Does Model Calibration Reduce Uncertainty in Climate Projections?

Abstract

Uncertainty in climate projections is large as shown by the likely uncertainty ranges in Equilibrium Climate Sensitivity (ECS) of 2.5-4K and in the Transient Climate Response (TCR) of 1.4-2.2K. Uncertainty in model projections could arise from the way in which unresolved processes are represented, the parameter values used, or the targets for model calibration. We show that, in two climate model ensembles which were objectively calibrated to minimise differences from observed large scale atmospheric climatology, uncertainties in ECS and TCR are about two to six times smaller than in the CMIP5 or CMIP6 multi-model ensemble. We also find that projected uncertainties in surface temperature, precipitation and annual extremes are relatively small. Residual uncertainty largely arises from unconstrained sea-ice feedbacks. The 20+ year old HadAM3 standard model configuration simulates observed hemispheric scale observations and pre-industrial surface temperatures about as well as the median CMIP5 and CMIP6 ensembles while the optimised configurations simulates these better than almost all the CMIP5 and CMIP6 models. Hemispheric scale observations and pre-industrial temperatures are not systematically better simulated in CMIP6 than in CMIP5 though the CMIP6 ensemble seems to better simulate patterns of large-scale observations than the CMIP5 ensemble and the optimised HadAM3 configurations. Our results suggest that most CMIP models could be improved in their simulation of large scale observations by systematic calibration. However, the uncertainty in climate projections (for a given scenario) likely largely arises from the choice of parametrisation schemes for unresolved processes (“structural uncertainty”), with different tuning targets another possible contributor.

Publication
Journal of Climate

Mathematical summary

Typically parameter tuning for large-scale climate models is not easy, as the models are computationally expensive and include chaotic dynamics (so small parameter perturbations can produce large differences in results). Here, we use the derivative-free optimization solver DFO-LS to perform parameter tuning of the atmostpheric physics model HadAM3 to several global climate observations using a limited number of model runs. We found DFO-LS to be more effective and robust than previous optimizers.

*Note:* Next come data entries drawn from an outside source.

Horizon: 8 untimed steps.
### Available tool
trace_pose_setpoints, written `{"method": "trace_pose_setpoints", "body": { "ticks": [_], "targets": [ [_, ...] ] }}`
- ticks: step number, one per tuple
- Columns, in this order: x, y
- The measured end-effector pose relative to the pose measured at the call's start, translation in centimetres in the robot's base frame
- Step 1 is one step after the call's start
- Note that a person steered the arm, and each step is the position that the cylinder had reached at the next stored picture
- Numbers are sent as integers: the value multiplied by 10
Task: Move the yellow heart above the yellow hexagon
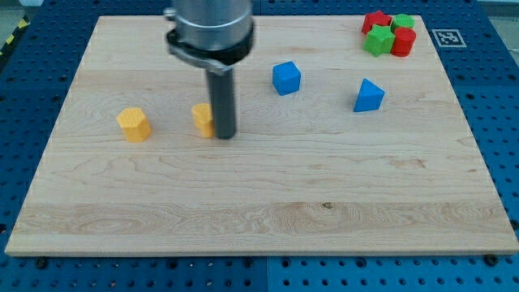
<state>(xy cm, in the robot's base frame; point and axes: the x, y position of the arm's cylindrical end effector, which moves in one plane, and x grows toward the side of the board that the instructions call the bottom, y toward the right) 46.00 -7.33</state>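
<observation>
A yellow hexagon block (134,124) lies on the wooden board (259,203) at the view's left. A second yellow block (203,118), the heart, lies to its right, partly hidden by my rod. My tip (225,135) rests on the board right against the right side of this yellow heart. The two yellow blocks are apart, at about the same height in the view.
A blue cube (286,78) and a blue triangular block (368,96) lie right of the rod. A cluster of red blocks (403,40) and green blocks (378,40) sits at the board's top right corner.
</observation>
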Motion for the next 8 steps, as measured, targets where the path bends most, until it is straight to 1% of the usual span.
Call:
{"method": "trace_pose_setpoints", "body": {
  "ticks": [1,3,4,5,6,7,8],
  "targets": [
    [-13,-44],
    [-20,-16],
    [-32,-27],
    [-34,-54],
    [-50,-48],
    [-75,-48],
    [-78,-69]
  ]
}}
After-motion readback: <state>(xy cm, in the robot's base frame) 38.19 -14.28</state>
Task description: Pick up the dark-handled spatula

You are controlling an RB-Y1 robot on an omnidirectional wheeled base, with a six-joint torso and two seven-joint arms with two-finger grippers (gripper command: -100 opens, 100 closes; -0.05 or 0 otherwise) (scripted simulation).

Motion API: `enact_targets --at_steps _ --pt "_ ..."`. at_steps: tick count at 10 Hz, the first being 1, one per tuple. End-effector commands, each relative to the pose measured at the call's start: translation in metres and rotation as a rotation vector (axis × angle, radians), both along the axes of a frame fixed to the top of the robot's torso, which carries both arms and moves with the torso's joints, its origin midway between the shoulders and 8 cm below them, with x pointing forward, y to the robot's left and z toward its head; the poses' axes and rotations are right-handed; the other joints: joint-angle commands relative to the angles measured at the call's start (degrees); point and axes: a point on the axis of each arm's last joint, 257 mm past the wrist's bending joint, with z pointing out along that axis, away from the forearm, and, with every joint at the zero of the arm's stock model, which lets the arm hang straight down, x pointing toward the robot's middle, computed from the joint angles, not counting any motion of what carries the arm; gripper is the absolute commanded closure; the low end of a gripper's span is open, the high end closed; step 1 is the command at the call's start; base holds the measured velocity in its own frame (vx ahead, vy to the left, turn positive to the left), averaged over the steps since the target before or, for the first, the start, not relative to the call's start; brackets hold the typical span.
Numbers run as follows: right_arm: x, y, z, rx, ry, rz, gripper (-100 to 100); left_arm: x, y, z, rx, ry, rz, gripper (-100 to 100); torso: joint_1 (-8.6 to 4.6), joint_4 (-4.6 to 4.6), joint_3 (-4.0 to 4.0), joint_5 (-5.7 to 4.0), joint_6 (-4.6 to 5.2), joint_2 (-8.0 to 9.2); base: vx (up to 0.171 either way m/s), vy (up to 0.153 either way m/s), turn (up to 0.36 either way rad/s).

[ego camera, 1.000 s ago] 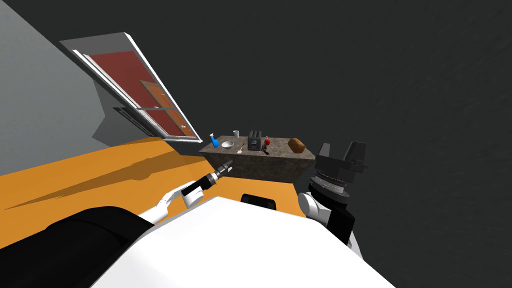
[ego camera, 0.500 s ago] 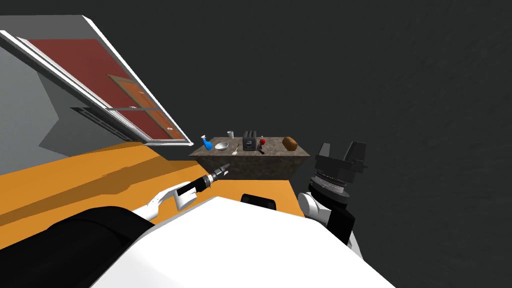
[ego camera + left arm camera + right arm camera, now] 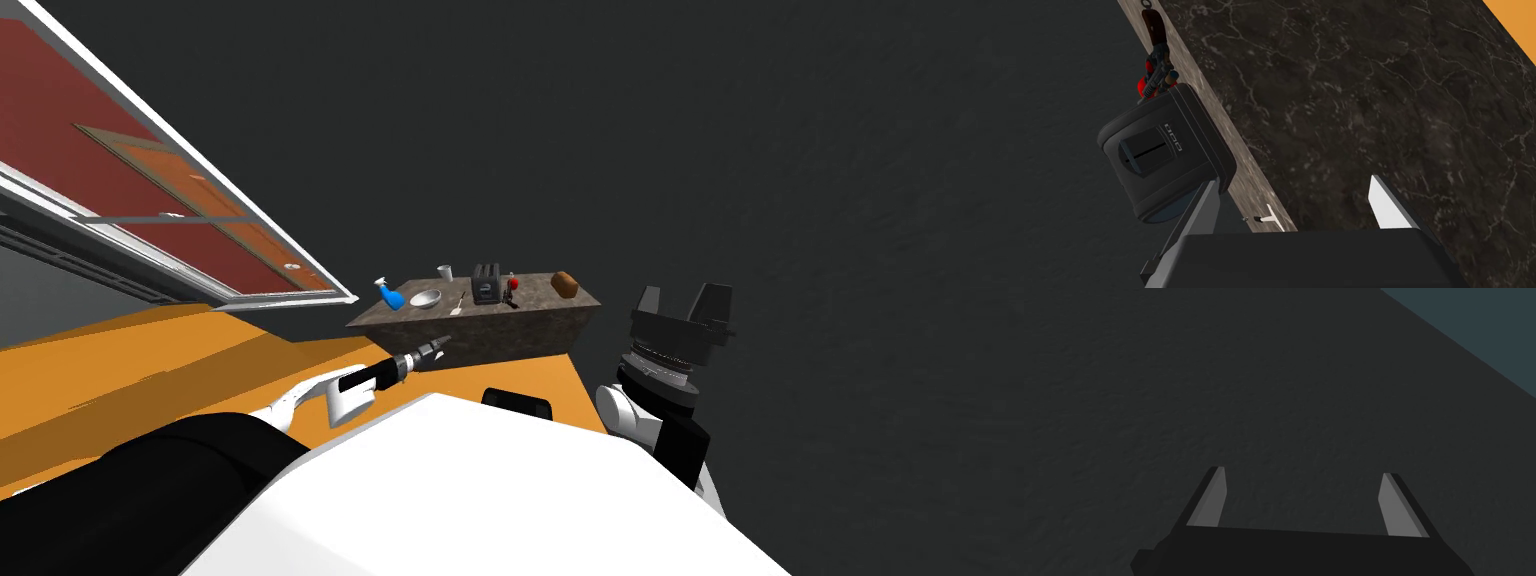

We found multiple locally optimal parameter combinations which fit observed climate data well - in fact, just as well as the new CMIP5 and CMIP6 model collections (which include much newer climate models than HadAM3). Interestingly, further analysis shows that these quite different parameter combinations give quite similar climate predictions, with a much smaller range of uncertainties than the different models in the CMIP5/CMIP6 collections. This suggests that much of the uncertainty in global climate predictions is not due to the specific parameter tuning approach, but to the modelling choices (e.g. parametrizations of different physical processes) and perhaps the specific observational data used for parameter fitting. It also suggests that newer climate models would benefit from more sophisticated parameter calibration techniques.